BeautifulSoup get_text does not strip all tags and JavaScript

python html xml screen-scraping beautifulsoup

14,973

Solution 1

nltk's clean_html() is quite good at this!

Assuming that your already have your html stored in a variable html like

html = urllib.urlopen(address).read()

then just use

import nltk
clean_text = nltk.clean_html(html)

UPDATE

Support for clean_html and clean_url will be dropped for future versions of nltk. Please use BeautifulSoup for now...it's very unfortunate.

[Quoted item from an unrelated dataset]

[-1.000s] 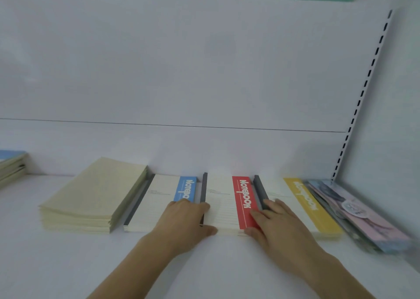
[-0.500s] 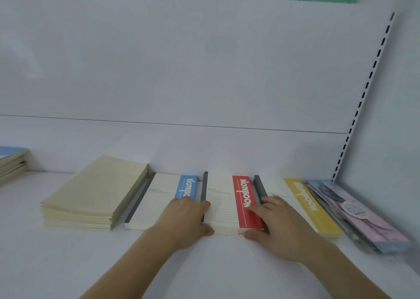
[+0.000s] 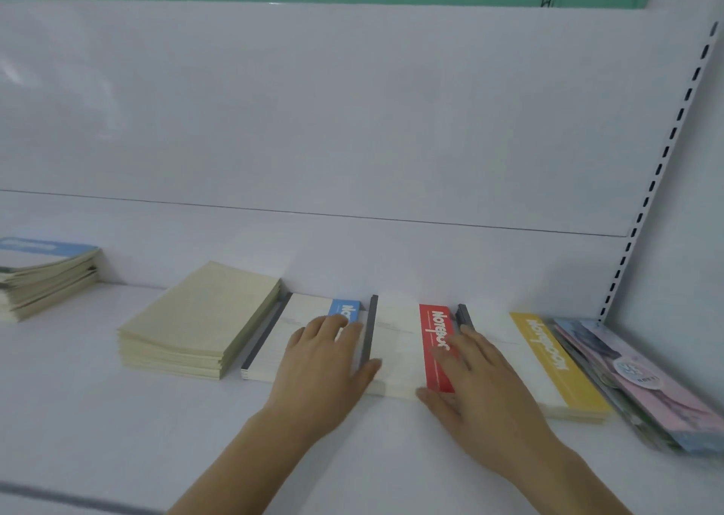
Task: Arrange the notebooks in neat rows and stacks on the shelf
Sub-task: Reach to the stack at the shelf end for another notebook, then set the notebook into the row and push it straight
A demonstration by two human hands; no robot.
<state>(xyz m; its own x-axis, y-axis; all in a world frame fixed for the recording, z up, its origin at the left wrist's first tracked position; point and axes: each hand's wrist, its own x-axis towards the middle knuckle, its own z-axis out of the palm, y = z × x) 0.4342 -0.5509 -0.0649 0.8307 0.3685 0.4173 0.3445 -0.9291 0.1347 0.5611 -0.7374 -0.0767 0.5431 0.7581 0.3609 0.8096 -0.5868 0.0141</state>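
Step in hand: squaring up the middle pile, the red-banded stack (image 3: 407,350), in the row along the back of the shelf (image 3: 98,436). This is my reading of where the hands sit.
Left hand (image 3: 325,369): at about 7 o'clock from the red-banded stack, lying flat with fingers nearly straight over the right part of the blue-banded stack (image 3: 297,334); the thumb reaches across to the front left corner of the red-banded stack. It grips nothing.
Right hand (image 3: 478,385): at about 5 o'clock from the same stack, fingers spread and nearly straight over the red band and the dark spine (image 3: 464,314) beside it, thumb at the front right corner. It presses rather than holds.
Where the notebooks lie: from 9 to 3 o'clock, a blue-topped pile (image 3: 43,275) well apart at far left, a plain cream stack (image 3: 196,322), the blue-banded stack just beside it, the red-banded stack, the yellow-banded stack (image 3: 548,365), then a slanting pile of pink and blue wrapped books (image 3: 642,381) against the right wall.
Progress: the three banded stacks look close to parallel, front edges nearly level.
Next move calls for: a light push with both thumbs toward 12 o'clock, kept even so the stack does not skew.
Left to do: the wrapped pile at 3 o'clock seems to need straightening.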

An example on how to achieve this is on this page:

BeatifulSoup4 get_text still has javascript

Solution 2

Here's an approach which is based on the answer here: BeautifulSoup Grab Visible Webpage Text by jbochi. This approach allows for comments embedded in elements containing page text, and does a bit to clean up the output by stripping newlines, consolidating space, etc.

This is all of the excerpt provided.